Assam State Election Commission

Agency overview
- Formed: May 1994
- Jurisdiction: Assam
- Website: sec.assam.gov.in

= Assam State Election Commission =

Autonomous and statutory body in Indian state

Assam State Election Commission is an autonomous and statutory body constituted in Indian state of Assam for ensuring that elections are conducted in free, fair and unbiased way. Constitution of India with provisions as per Article 324 ensures creation and safeguarding of the powers of Election Commission. Assam State Election Commission is responsible for conducting elections for Urban Local Bodies like Municipalities, Municipal Corporations, Panchayats and any other specified by Election Commission of India. Assam State Election Commissioner is appointed by Governor of Assam.

== History and Administration ==

Assam State Election Commission was formed in accordance with powers of Election Commission of India, which was constituted in year 1950 to supervise state level elections. State election commissioner is appointed by Governor. To ensure the autonomy of the position, the Assam state election commissioner cannot be removed from office except on the grounds and manner specified for judge of High Court.

Assam State Election Commission postponed Bodoland Territorial Council (BTC) election in March'20 due to Covid pandemic.

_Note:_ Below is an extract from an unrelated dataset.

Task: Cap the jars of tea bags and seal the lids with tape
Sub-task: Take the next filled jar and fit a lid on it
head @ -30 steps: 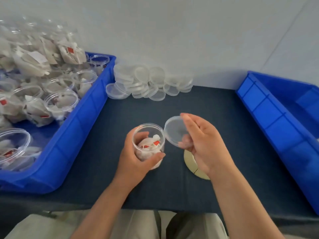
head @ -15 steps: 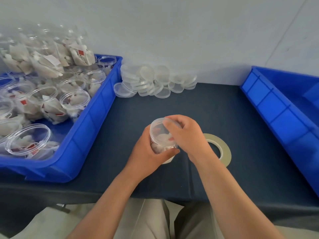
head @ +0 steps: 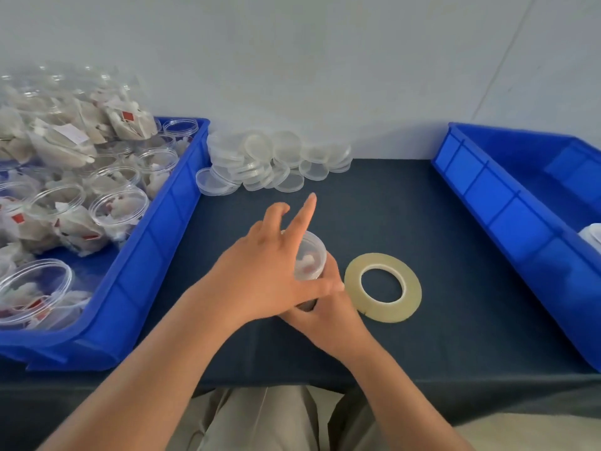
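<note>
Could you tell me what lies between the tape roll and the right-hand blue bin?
Head view: only bare dark-blue tablecloth between the flat yellowish tape roll and the blue plastic bin.

Views: one wide-angle camera, worn on the person's head.
Facing: forward and down, across the table [head: 422,216] toward the wall [head: 325,66].
Nearness: close. Both forearms enter from the bottom edge, and the lap [head: 260,421] shows below the table's near edge.
Centre of frame: left hand [head: 260,278], right hand [head: 328,317] and jar [head: 313,255], with the tape roll [head: 383,312] just beside them on the right.
Left edge: blue bin [head: 169,222], cut off by the frame.
Right edge: second blue bin [head: 487,196], also cut off.
Lens effect: the bins' sides splay outward toward the corners.
</note>
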Tool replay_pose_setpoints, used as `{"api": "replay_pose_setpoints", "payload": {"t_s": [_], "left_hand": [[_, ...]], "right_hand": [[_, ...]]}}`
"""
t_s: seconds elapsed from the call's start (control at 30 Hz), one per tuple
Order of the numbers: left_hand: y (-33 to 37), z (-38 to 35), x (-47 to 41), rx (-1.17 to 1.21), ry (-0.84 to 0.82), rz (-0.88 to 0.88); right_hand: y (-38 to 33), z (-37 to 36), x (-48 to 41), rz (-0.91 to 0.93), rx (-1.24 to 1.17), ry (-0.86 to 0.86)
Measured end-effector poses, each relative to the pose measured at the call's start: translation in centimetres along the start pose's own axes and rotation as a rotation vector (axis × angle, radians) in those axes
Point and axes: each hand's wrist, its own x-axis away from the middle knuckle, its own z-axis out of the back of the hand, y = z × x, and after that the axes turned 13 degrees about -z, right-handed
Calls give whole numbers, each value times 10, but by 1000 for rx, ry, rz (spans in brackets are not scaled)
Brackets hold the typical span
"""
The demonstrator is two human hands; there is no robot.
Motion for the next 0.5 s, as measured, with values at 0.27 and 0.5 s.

== Powers and Responsibilities ==

Assam States Election Commissioner is responsible for the following:

- Issue notification containing guidelines for conducting elections for Municipal Corporations in State.
- Conducting elections for Municipal Corporations in State.
- Issue notification containing guidelines for conducting elections for conducting elections for Municipal panchayats in State.
- Conducting elections for Municipal panchayats in State.
- Laying guidelines for persons eligible to contest in elections for Municipal Corporations in State.
- Conducting elections for Municipal panchayats in State.
- Model code of conduct are following in elections for local bodies.
- Updating Electoral rolls with new additions.
- Updating Electoral rolls with removals, if any.
- Declaration of results of elections held for Municipal Corporations in State.
- Declaration of results of elections held for Municipal panchayats in State.
- Ordering repoll if needed.

== Composition ==

Assam State Election Commission consists of Chief Elector Officer and as many members and staff specified as are required by the Acts of respective state Governments. State Election Commissioners are independent persons not holding position or office in any Central or State Government organisations.

Shree Alok Kumar, is the Chief Election Commissioner of Assam. His period of service will be 5 years or attaining an age of 65 years whichever is earlier.

== Constitutional Requirements ==

Assam State Election Commission was formed after amendment of Constitution with 73rd and 74th declaration. State Election Commissions were formed as per Article 243K of the Constitution, similar to setting up of Election commission of India as per Article 324.